Hard to argue with that. More books can’t be a bad thing and it is good to see that this library has not only survived the government lockdowns and the kind of budget cuts that have closed hundreds of libraries up and down the country but that it actually seems to be thriving. But still. The end of DVD rentals did strike me as a shame, as a mild but real loss. A further lost battleground in the assault on serendipity, chance and cultural randomness and discovery. Now I had not been a big renter there by any means but I do recall taking out some art documentaries, contemporary westerns, recommended new releases and HBO mini series that led me down different cinematic tributaries that I might have otherwise never discovered. As I have said before Netflix and algorithms are the end of such discovery, or they at least modify it in ways that we as listeners and readers and viewers may not want. If, that is, we were actually consulted on it in the first place.
But there is an information acquisition and cultural discovery technology that predates such internet enabled services, that predates DVDs even, and that is now more vital than ever. And this is talking with people. Asking them what’s good and telling them what you think is good in turn. So things may change, mediums may come and go, things may be replaced or discontinued. But people will always be people, and they will always want to talk and make recommendations and discuss matters of taste and culture. You just have to find them and talk with them. And as I thanked the librarian for her time and walked through the automatic doors into the lunchtime sunshine, I realised how much of this I would have missed out on had I simply looked up the DVD availability on the library’s website.
Until next time,
Live Well,
Tom.
You can learn surprising and useful local things by talking to people. Last week, someone told me that our public library is now lending e-bikes, but there is a long list of holds on the bikes. The DVD collection is still intact and their growing board game collection supports numerous local board game groups who can't afford to buy the games anymore.
Appreciate the essay and the comments about the promotion of serendipity and humanity via small talk,small walks and small interactions (like checking out a DVD). One reminder: if you witness small talk among other people, promote and (even better) encourage it by not appearing harried and succinctly joining in, respectively. As illustration, recently I was in in the grocery store line and after- at the most 35 seconds- of innocent small talk among the elderly lady and cashier, I caught myself rolling my eyes and nearly crossing my arms. Sherry Turkle would frown, and I did too at catching myself.

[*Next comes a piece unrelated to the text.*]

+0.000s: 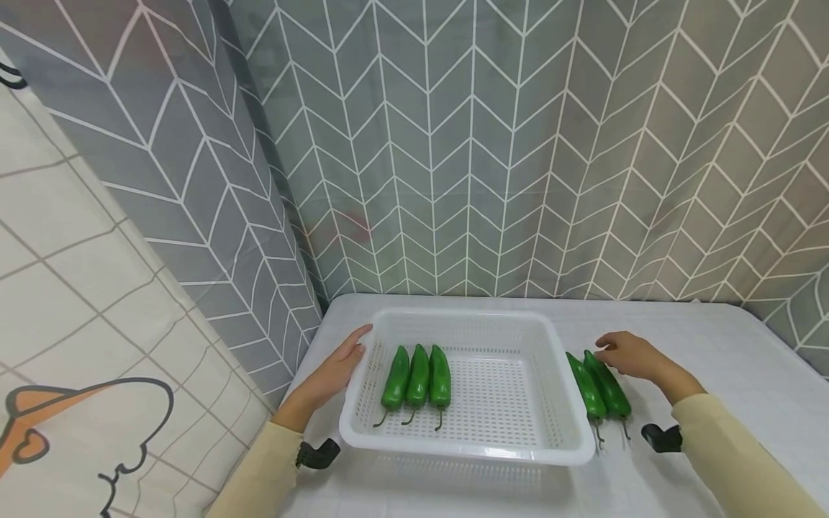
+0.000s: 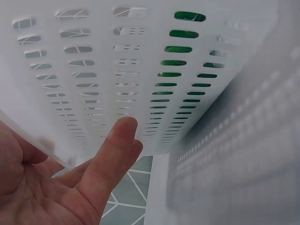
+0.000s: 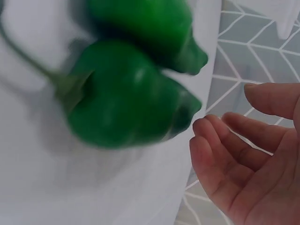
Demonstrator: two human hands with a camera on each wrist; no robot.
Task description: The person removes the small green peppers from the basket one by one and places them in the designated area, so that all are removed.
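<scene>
Three green peppers [image 1: 417, 378] lie side by side in the left half of a white perforated plastic basket [image 1: 453, 455], stems toward me. My left hand [image 1: 337, 370] holds the basket's left rim; in the left wrist view, its fingers [image 2: 110, 157] lie along the outside of the slotted wall. Two more green peppers [image 1: 607, 388] rest on the table against the basket's right side. Beside the tip of the outer one is my right hand [image 1: 631, 354], fingers loosely bent and holding nothing. In the right wrist view, the fingertips [image 3: 201, 150] are close to that pepper's tip [image 3: 190, 108].
A white cloth covers the table [image 1: 686, 345], which extends to the right of the peppers. Behind it hangs a grey curtain [image 1: 492, 144] with white chevron lines. To the left is a light tile-patterned cloth [image 1: 78, 288]. Black wrist-worn devices [image 1: 317, 455] sit under both wrists.
</scene>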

The cashier is on a faraway MBA designed revenue/keystrokes per minute turnstile, the elderly lady was on a government designed fixed income, and I in my haste was hampering both of them from a small escape from the almighty algorithm. Pity the fool that is me. I then uncrossed my arms, leaned onto the cart push bar to relax, and gave the old lady a head nod as she searched for a coupon on brown sugar. I wondered what she was baking. I told the cashier, "I'm good." Take out the ear buds. Be aware of the goings on around you. Ask questions and let it feed your curiosity.